### ACTIVITY:
Write out each line of the records that has "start" in it.

### RECORDS FOR THE EXERCISE:
******

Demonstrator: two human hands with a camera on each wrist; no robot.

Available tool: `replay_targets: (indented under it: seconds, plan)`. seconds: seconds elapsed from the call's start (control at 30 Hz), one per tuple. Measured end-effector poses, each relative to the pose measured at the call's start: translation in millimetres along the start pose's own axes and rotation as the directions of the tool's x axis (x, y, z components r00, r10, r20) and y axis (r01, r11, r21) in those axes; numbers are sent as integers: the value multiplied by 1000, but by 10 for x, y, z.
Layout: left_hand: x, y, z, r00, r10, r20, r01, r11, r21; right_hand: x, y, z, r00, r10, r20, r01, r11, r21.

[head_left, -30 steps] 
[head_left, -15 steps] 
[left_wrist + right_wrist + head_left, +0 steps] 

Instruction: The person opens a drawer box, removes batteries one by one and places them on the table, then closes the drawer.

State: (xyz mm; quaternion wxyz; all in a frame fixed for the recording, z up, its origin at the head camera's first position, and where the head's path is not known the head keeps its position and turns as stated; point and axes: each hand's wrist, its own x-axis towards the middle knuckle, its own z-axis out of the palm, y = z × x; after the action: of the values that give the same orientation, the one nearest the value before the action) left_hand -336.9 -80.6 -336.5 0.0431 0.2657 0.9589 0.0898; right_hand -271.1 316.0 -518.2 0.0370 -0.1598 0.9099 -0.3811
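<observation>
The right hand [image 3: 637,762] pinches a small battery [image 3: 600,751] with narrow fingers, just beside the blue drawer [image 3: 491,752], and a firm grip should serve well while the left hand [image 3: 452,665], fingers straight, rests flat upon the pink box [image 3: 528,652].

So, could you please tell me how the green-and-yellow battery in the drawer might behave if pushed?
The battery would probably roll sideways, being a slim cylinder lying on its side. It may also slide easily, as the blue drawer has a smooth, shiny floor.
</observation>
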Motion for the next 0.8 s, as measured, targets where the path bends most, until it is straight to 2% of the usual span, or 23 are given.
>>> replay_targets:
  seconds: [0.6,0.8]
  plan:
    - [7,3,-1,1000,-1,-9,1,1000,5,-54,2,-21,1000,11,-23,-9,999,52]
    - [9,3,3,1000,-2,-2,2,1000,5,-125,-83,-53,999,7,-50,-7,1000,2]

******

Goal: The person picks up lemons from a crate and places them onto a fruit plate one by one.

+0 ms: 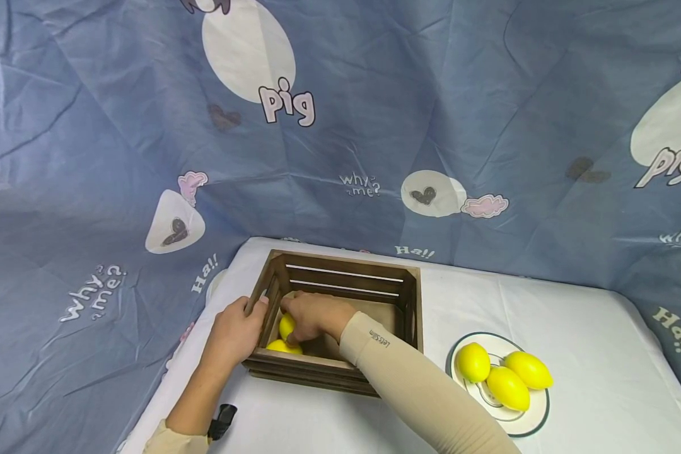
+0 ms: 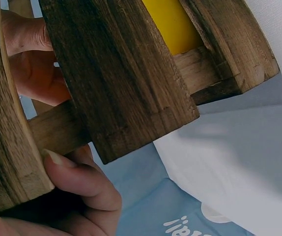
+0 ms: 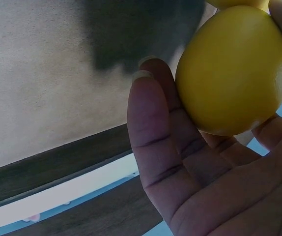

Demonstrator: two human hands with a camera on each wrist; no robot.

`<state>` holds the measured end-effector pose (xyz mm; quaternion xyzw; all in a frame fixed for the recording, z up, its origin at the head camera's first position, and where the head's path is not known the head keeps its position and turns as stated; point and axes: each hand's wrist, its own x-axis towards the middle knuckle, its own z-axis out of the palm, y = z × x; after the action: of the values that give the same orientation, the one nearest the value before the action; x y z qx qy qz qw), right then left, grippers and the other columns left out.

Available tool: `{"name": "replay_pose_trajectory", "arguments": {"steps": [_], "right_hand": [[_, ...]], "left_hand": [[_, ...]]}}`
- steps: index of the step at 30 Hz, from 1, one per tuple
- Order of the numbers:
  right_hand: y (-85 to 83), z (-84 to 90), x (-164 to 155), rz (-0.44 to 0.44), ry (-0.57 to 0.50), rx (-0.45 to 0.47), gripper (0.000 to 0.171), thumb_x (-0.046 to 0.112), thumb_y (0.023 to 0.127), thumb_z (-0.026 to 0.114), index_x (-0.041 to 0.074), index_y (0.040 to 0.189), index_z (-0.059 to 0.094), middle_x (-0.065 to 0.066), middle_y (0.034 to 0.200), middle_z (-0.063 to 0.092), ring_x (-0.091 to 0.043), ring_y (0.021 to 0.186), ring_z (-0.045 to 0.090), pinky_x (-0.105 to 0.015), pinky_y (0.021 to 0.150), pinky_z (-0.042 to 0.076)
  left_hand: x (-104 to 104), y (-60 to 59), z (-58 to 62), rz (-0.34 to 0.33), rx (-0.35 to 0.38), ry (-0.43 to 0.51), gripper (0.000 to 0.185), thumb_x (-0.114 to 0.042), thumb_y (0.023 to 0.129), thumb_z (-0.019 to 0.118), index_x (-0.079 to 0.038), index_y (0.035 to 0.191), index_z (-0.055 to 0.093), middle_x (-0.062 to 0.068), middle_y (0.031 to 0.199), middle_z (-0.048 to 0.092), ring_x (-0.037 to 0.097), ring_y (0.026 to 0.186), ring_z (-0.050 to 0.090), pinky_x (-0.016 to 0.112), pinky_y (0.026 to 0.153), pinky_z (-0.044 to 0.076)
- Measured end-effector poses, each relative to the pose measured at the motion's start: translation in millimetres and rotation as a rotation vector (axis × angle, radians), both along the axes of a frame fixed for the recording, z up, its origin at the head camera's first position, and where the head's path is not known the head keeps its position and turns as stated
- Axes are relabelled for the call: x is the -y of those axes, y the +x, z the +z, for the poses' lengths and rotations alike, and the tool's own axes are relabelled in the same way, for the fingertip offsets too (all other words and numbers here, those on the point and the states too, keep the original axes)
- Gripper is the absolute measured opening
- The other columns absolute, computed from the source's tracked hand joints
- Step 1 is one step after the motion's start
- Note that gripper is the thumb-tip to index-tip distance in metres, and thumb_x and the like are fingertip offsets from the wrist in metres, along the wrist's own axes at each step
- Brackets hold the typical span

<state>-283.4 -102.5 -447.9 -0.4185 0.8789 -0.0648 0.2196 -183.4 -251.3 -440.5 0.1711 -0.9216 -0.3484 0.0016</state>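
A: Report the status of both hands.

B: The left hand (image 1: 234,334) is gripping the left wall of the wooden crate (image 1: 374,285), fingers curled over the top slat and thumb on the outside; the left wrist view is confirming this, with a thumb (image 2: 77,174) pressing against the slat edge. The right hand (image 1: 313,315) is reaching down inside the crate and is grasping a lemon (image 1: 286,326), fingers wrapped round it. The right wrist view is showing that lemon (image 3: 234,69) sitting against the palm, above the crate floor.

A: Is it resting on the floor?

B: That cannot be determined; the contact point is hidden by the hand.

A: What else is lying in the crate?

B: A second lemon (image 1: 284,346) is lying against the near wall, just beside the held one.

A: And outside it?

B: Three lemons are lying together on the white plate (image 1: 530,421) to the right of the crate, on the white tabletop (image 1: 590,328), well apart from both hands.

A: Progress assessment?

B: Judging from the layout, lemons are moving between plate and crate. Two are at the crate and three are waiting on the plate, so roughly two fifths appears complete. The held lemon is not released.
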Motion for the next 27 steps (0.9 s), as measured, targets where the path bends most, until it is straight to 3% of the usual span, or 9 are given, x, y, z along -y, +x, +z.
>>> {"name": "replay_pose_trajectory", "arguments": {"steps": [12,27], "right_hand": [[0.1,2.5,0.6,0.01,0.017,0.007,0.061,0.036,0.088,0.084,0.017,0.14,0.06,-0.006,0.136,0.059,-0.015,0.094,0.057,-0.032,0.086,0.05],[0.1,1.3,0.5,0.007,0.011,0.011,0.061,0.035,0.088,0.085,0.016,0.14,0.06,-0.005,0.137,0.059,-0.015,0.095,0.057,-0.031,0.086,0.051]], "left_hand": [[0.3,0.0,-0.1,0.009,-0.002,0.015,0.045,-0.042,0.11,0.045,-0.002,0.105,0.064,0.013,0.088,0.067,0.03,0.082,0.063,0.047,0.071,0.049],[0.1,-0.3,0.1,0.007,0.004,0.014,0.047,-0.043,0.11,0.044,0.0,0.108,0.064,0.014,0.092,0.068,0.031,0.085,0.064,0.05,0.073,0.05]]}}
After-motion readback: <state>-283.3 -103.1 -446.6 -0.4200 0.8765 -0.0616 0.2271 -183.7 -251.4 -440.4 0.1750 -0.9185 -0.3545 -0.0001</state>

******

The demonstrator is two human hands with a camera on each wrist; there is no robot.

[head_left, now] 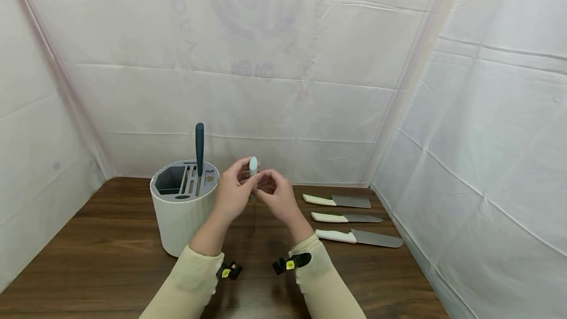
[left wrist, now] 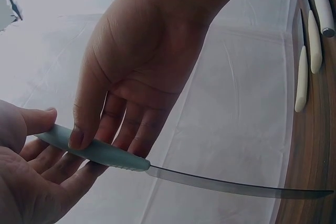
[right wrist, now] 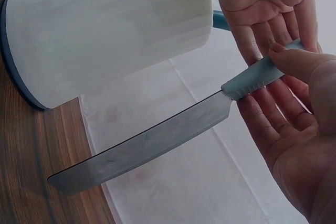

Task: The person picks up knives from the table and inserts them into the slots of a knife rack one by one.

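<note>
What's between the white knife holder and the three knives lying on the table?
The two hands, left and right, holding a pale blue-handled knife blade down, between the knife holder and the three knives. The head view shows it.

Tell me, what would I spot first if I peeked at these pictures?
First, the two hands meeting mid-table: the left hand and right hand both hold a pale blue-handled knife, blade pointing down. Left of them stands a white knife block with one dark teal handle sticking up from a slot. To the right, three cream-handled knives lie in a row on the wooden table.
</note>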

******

### TASK RESULT:
Available tool: `replay_targets: (indented under it: seconds, plan)`. seconds: seconds elapsed from the call's start (control at 30 Hz), one per tuple. Measured end-effector poses, each relative to the pose measured at the call's start: translation in millimetres along the start pose's own axes and rotation as the directions of the tool's x axis (x, y, z components r00, r10, r20) and y axis (r01, r11, r21) in those axes; numbers are sent as integers: the value multiplied by 1000, but by 10 for x, y, z.
- Measured end-effector poses, each relative to the pose measured at the motion's start: translation in millimetres and rotation as a rotation vector (axis × angle, radians), both along the axes of a frame fixed for the recording, z up, its origin at the head camera's first position, and where the head's path is not known the head keeps its position and turns as stated
- Step 1 is one step after the motion's start

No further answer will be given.